Histomorphometric analyses on kidney sections of 3- and 24-month-old rats. (A) PAS-positive areas were significantly increased in 24-month-old rats (p = 0.007). (B) Sirius Red staining of collagen, was significantly increased in 24-month-old rats (p = 0.033). (C) Glomerular desmin staining was significantly increased in 24-month-old rats (p = 0.001). (D) The proportion of Ki-67-positive proliferating glomerular cells was significantly reduced in 24-month-old rats (p = 0.002). For all Figures p-values ≤ 0.05, ≤0.01, and ≤0.001 are indicated by one, two or three asterisks, respectively. Magnification x400.

Figure 5

Expression of TGF-β pathway-specific genes in kidneys of 3- and 24-month-old rats by RT-qPCR. Expression of TGF-β1, TGF-β2 and Smad2 was significantly higher in 24-month-old rats compared to 3-month-old rats, while expression of TGF-β3, Smad3, Smad4 and Smad7 was not significantly affected. Data was normalized with respect to the corresponding values determined in 3-month-old rats. For all figures p-values ≤ 0.05, and ≤0.01 are indicated by one or two, respectively.

Figure 6

Glomerular and interstitial infiltration of T cells in 3- and 24-month-old rats. (A) Immunohistochemistry with CD3 antibody (magnification ×200). Intraglomerular infiltration of CD3-positive T cells was significantly reduced in 24-month-old rats (B). In contrast periglomerular, peritubular, and periarterial infiltration of T cells was significantly increased in 24-month-old rats. Perivenous T cell infiltration was also increased in old rats, albeit not significantly. For all Figures p-values ≤ 0.05, ≤0.01, and ≤0.001 are indicated by one, two or three asterisks, respectively.

Figure 7

Expression of chemokines and adhesion marker genes in kidneys of 3- and 24-month-old rats by RT-qPCR. The expression of the chemokines CCL2 (MCP-1) and CCL5 (RANTES)(A) and the adhesion molecule ICAM1 (B) in the whole kidney of 24-month-old rats was significant increased, while expression of VCAM1 was comparable in 3- and 24-month-old rats (A,B). Data was normalized with respect to the corresponding values determined in 3-month-old rats. p-values ≤ 0.05, ≤ 0.01, and ≤0.001 are indicated by one, two or three asterisks, respectively.

Figure 8

Expression of endogenous TLR ligands and downstream signaling molecules. Data was normalized with respect to the corresponding values determined in 3-month-old rats. p-values ≤ 0.05 and ≤0.01 are indicated by one or two asterisks, respectively.

Figure 9

Expression of age-related renal metabolic markers in kidneys of 3- and 24-month-old rats by RT-qPCR expression of the anti-ageing kidney-secreted factor Klotho and of NFAT5, a transcription factor involved in the response to hypertonic and hypoxic stress in the kidney was not significantly altered in old rats.
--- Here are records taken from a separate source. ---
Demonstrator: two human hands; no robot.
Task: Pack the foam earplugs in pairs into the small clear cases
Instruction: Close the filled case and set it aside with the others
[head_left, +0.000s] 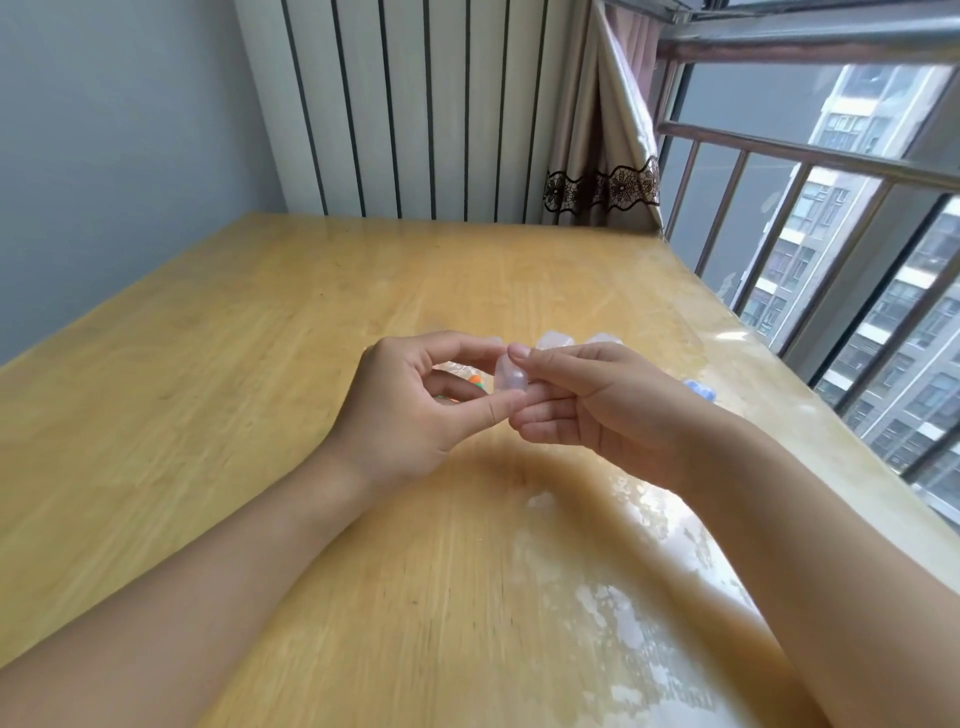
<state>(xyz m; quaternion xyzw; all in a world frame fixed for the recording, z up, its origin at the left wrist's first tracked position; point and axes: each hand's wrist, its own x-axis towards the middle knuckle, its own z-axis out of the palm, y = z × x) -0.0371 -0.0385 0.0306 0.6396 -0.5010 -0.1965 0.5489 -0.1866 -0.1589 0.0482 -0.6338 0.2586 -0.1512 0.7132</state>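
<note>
A small clear case (510, 374) is held above the wooden table (208, 364), pinched between both hands. My left hand (415, 405) grips its left side with thumb and forefinger. My right hand (597, 400) holds its right side, one fingertip on the top. Whether anything is inside the case cannot be told. Behind my left hand lies a clear bag with coloured earplugs (470, 378), orange and green, mostly hidden. Two more clear cases (555, 341) show just beyond my right hand. A blue item (698, 388) lies to the right of my right wrist.
The table runs along a window with metal railings (810, 171) on the right. A white radiator (415, 104) and a tied curtain (602, 156) stand at the far end. A grey wall is on the left.
</note>
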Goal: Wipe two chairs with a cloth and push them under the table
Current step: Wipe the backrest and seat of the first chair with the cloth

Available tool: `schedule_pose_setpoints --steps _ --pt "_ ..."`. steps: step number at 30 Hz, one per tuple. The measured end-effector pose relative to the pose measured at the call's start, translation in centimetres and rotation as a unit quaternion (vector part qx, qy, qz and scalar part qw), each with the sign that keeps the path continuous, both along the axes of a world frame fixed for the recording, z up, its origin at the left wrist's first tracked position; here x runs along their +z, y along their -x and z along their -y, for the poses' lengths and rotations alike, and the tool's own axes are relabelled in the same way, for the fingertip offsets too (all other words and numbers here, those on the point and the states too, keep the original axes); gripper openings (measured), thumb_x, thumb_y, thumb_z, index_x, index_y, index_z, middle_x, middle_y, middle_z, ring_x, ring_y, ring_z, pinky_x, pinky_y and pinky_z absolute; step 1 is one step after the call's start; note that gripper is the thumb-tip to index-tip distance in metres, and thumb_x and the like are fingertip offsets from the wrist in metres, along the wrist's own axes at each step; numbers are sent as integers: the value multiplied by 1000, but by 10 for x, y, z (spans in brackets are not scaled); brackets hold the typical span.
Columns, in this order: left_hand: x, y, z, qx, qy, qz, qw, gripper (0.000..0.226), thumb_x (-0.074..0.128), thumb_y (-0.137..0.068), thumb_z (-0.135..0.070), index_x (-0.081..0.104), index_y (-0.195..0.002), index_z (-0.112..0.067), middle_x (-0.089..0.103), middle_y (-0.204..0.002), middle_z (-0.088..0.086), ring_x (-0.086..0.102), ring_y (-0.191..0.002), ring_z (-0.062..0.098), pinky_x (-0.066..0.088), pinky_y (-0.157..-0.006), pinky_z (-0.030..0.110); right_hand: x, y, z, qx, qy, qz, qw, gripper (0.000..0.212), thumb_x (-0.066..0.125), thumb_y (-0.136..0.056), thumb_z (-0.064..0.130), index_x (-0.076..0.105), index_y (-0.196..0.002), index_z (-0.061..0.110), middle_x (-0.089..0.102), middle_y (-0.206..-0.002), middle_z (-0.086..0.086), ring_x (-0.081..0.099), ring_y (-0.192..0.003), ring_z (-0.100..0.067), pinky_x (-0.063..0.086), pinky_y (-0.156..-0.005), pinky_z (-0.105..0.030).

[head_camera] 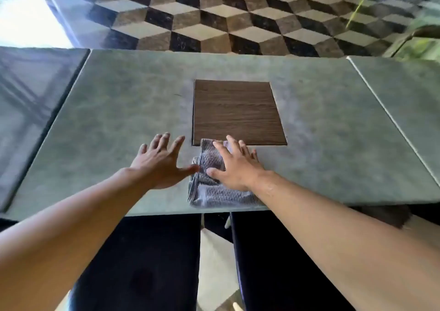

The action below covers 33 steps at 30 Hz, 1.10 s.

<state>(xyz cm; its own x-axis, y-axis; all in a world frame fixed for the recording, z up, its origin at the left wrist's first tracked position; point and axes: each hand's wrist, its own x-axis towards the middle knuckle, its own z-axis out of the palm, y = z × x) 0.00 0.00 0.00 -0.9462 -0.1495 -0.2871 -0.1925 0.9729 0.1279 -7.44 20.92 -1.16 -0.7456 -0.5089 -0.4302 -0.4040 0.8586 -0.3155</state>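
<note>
1. Nearest the camera, two dark chairs stand side by side at the near edge of the table (95, 125): the left chair (142, 263) and the right chair (281, 263). A strip of pale floor shows between them. Their far ends reach under the table's near edge.
2. On the table, just inside that near edge and about midway along it, lies a folded grey cloth (214, 196). Its near end reaches the table's edge above the gap between the chairs.
3. The right hand (235, 165) lies flat on the cloth's far half, fingers straight and spread, thumb pointing left across the fabric. It presses on the cloth and does not clutch it.
4. The left hand (159, 160) is just left of the cloth with its fingers spread wide. Its thumb tip reaches the cloth's left edge. Whether the palm rests on the table or is raised above it cannot be told.
5. Beyond the cloth, a brown wood-grain panel (238, 113) sits in the table's middle; the cloth's far end touches its near edge.
6. Past the table's far edge is a floor of cube-pattern tiles (214, 13).
</note>
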Motion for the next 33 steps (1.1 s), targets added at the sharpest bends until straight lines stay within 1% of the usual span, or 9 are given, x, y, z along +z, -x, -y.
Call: schedule_pose_setpoints --steps 3,6,10,14,16,21,27,30,33 --pt "-25 0 -2 -26 23 19 999 112 9 -63 -98 -2 -155 -34 1 -165 8 0 -151 27 11 -120 53 -24 -3 1 -26 -58 2 998 91 42 -86 81 -4 -157 47 -24 -167 1 -16 -153 -41 2 -121 -60" --pt "-49 -2 -5 -39 27 23 999 106 7 -66 -97 -2 -154 -37 -2 -165 6 -4 -151 29 5 -119 56 -48 -13 4 -54 -98 -34 993 99 38 -76 92 -3 -156 49 -23 -167 -5 -3 -152 -49 9 -121 -60" --pt "-68 -9 -6 -48 29 11 998 105 4 -68 -96 0 -155 -36 -4 -165 6 -7 -151 27 -1 -119 57 -67 -20 11 -79 -87 -110 987 102 33 -72 94 8 -157 43 -7 -167 -11 15 -145 -50 18 -119 -60" --pt "-79 -22 -5 -44 26 -11 999 101 6 -72 -92 2 -155 -34 -3 -165 7 -8 -151 27 -1 -120 56 -78 -33 19 -115 -33 -148 982 94 45 -77 83 23 -154 34 10 -161 -17 19 -142 -50 18 -120 -58" --pt "-82 -29 -5 -41 32 -11 999 101 7 -73 -92 1 -155 -34 -4 -165 8 -8 -151 28 0 -120 55 -81 -41 23 -135 -7 -168 977 88 51 -79 74 30 -150 27 21 -152 -20 27 -139 -48 27 -117 -55" --pt "-83 -47 -4 -21 23 -18 999 102 6 -73 -92 2 -156 -32 -2 -165 8 -8 -151 26 0 -120 54 -80 -64 35 -146 38 -220 964 62 51 -89 48 42 -141 15 35 -137 -21 49 -115 -43 49 -85 -44" --pt "-82 -91 0 6 42 -14 999 103 4 -72 -90 3 -156 -30 -1 -165 10 -6 -151 27 2 -120 55 -72 -89 30 -89 79 -227 967 34 51 -95 27 60 -123 11 46 -125 -20 61 -93 -40 47 -72 -40" --pt "-76 -120 -4 43 48 -15 998 102 7 -73 -90 3 -155 -30 1 -165 10 -4 -151 27 5 -120 55 -67 -113 19 -39 129 -197 971 26 51 -96 25 63 -114 10 48 -115 -18 61 -82 -41 39 -63 -38" --pt "-68 -159 -17 89 45 5 995 103 9 -73 -91 6 -155 -29 5 -164 11 0 -151 28 9 -120 53 -62 -144 7 -2 161 -166 973 25 50 -97 27 61 -113 12 49 -111 -15 61 -82 -40 46 -63 -39"
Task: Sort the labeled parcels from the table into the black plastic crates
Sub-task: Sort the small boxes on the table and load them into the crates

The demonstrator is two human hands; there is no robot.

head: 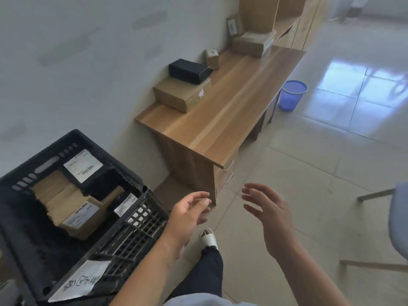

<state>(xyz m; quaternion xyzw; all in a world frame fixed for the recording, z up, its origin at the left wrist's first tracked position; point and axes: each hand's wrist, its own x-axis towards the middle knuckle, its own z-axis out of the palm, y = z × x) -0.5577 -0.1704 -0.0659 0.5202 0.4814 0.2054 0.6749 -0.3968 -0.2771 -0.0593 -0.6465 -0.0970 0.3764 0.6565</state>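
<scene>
While between parcels: my left hand [189,214] and right hand [268,214] hang relaxed, grasping nothing
Done: labelled cardboard parcels [75,214] in black slotted plastic crate [136,230]
Left: brown and black boxes [181,93] on long wooden table [238,107]

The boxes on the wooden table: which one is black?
The black box lying on top of the wide cardboard box at the table's near end; every other box on the table is brown cardboard.
</scene>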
Expression of cysteine sulfinate decarboxylase (CSD) and cysteine dioxygenase (CDO), two enzymes involved in taurine biosynthesis, was significantly downregulated in 24-month-old rats. Similarly, expression of the taurine and betaine transporters, TauT and BGT1 respectively, was also reduced in old rats, albeit not significantly. Data was normalized with respect to the corresponding values determined in 3-month-old rats. p-values ≤ 0.05 are indicated by one asterisks.